Avec une nouvelle composition de Bruno Mantovani et une chorégraphie de Jean-Christophe Maillot, les ballets offrent 48 minutes de très belle danse.

Comme toujours avant les spectacles, dans le public les discussions vont bon train, tandis que dans la fosse, l’orchestre cherche son «la». Puis celui-ci fit silence, le public aussi, le Prince Albert arriva et le spectacle commença avec le Violin Concerto de Balanchine sur une musique de Stravinsky. Ballet très esthétique, comme tous les Balanchine, et ici remarquablement bien dansé.

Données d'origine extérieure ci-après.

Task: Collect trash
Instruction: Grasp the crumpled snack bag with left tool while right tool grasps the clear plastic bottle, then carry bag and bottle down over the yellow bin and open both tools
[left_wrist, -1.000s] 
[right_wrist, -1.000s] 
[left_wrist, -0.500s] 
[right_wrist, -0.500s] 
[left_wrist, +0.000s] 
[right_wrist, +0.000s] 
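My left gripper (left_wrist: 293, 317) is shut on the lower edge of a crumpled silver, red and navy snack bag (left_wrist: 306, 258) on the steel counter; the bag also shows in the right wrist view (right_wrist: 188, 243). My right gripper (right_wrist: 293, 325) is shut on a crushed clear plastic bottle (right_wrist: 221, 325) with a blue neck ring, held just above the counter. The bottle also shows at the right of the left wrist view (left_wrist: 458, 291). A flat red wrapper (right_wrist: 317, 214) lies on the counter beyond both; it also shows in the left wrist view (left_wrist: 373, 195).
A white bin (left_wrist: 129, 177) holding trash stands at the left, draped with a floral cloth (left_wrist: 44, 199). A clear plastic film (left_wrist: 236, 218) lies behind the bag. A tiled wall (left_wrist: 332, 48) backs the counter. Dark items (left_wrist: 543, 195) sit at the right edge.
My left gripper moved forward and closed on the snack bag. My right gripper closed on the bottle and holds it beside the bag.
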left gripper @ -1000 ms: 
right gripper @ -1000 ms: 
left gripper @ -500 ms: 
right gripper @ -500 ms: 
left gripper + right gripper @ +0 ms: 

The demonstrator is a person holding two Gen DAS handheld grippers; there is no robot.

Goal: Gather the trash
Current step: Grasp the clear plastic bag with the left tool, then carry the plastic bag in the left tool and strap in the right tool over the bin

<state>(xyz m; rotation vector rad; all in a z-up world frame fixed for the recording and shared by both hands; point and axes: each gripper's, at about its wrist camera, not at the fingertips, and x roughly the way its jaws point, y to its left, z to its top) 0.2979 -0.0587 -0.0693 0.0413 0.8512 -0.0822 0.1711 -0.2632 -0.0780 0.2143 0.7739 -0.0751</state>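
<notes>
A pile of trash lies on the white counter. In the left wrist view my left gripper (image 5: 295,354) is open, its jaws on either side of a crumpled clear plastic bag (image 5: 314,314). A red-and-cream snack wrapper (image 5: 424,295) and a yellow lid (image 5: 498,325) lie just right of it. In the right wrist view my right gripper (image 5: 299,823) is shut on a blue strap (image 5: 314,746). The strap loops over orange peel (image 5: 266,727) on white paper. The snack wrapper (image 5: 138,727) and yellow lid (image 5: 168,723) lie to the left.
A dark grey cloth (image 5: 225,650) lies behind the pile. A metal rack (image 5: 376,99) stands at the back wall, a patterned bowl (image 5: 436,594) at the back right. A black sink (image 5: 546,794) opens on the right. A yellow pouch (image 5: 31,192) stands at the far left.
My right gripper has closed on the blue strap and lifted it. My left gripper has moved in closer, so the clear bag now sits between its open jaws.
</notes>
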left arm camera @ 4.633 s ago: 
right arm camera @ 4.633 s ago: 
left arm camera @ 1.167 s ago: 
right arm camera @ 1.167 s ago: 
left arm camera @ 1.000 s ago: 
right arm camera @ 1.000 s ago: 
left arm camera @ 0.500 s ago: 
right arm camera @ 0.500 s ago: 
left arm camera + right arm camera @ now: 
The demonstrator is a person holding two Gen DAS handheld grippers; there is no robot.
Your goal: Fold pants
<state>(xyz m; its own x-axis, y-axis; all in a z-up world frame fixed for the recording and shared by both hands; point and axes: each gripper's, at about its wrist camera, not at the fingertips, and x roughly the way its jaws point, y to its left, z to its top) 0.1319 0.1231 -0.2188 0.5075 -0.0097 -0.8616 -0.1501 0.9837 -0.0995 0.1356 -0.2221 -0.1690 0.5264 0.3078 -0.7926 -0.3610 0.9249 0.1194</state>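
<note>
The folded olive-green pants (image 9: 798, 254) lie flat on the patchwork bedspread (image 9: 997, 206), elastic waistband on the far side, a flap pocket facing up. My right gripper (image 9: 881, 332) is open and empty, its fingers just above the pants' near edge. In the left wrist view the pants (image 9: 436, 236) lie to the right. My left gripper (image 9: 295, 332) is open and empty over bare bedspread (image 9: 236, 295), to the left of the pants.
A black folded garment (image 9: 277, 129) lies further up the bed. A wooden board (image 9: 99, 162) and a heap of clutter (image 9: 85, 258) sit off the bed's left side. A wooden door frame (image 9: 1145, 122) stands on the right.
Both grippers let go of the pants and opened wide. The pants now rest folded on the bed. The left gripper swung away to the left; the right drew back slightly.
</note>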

Après l’entracte, place à la création mondiale Abstract Life. Marc Monnet, le directeur du Printemps des Arts, eut l’idée de commander au compositeur contemporain Bruno Mantovani une œuvre destinée à être chorégraphiée. Jean-Christophe Maillot s’est attelé à la tâche, et il fallait son métier et son expérience pour réussir à mettre en «danse» cette musique à la dissonance tempérée mais souvent abrupte. Si Tchaïkovski, qui a composé parmi les plus belles partitions de ballet acceptait en son temps de modifier ses partitions pour les besoins de la scène, en modulant par exemple ses tempo, Mantovani demeure, lui, inflexible à ce sujet. Sa partition, il y tient, doit rester coûte que coûte en l’état.

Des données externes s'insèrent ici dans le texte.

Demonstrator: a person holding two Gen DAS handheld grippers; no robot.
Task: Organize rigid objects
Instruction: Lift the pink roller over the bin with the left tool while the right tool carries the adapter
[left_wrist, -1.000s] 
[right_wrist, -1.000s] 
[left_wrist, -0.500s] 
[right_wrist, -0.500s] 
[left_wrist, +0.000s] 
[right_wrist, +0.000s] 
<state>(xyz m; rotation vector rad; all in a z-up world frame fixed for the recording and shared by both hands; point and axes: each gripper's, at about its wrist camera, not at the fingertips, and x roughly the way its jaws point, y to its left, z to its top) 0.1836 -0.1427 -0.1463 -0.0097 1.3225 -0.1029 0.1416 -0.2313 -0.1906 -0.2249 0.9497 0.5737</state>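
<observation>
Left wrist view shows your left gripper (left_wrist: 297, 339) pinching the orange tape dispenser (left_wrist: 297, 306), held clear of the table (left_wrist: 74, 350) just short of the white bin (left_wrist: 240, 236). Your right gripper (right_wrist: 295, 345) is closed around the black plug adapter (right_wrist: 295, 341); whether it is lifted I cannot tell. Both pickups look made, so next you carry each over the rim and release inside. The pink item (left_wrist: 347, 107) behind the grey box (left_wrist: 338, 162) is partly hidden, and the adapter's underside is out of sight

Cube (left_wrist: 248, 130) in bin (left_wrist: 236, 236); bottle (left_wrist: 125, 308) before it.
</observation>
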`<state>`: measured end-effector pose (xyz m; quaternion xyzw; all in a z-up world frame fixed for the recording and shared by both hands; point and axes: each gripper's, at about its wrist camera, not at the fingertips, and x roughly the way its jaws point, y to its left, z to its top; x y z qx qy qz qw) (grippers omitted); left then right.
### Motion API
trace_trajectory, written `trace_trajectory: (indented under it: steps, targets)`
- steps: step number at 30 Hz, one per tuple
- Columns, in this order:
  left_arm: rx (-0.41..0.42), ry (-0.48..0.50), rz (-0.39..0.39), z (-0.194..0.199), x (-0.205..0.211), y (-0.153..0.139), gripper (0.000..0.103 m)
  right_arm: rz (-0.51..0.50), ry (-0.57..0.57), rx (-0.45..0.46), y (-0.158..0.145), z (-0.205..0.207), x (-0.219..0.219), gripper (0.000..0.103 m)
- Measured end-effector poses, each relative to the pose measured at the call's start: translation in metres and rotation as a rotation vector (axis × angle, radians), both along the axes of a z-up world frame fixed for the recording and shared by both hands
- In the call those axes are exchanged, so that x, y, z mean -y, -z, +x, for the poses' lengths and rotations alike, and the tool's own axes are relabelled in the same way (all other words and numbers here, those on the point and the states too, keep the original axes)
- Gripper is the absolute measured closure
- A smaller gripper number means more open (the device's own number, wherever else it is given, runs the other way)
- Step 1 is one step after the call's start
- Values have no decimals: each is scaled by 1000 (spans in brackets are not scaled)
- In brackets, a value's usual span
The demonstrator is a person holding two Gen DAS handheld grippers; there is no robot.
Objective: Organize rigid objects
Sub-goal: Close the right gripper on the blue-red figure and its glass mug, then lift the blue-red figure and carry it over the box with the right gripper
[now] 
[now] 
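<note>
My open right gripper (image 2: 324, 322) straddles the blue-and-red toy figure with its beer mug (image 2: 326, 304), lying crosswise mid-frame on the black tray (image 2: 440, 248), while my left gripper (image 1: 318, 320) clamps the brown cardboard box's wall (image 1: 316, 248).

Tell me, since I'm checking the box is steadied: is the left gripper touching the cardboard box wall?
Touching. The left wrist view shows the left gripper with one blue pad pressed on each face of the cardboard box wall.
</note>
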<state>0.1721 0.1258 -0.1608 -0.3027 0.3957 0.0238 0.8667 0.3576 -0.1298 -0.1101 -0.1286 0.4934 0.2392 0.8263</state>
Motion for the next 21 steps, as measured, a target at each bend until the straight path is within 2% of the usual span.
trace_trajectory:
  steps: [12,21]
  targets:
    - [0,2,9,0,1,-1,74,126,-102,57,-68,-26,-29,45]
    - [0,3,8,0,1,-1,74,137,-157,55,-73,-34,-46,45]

Et pourtant, quelques changements auraient profité à la danse et à la dramaturgie, surtout aux derniers instants du ballet. Pour Jean-Christophe Maillot, travailler sur une musique qu’il n’a pas commandée lui-même était une première. Pour Abstract/Life, il a puisé dans son répertoire des extraits ici et là, à la manière des compositeurs baroques en leur temps, et le résultat est bluffant. Les costumes et la scénographie ont été confiés à Aimée Moreni, une jeune artiste de tout juste 25 ans qui a créé des pièces hallucinantes, sorte de justaucorps couleur terre qui magnifient le corps des danseurs et leur donnent un côté extraterrestre. 48 minutes de danse, superbement interprétée.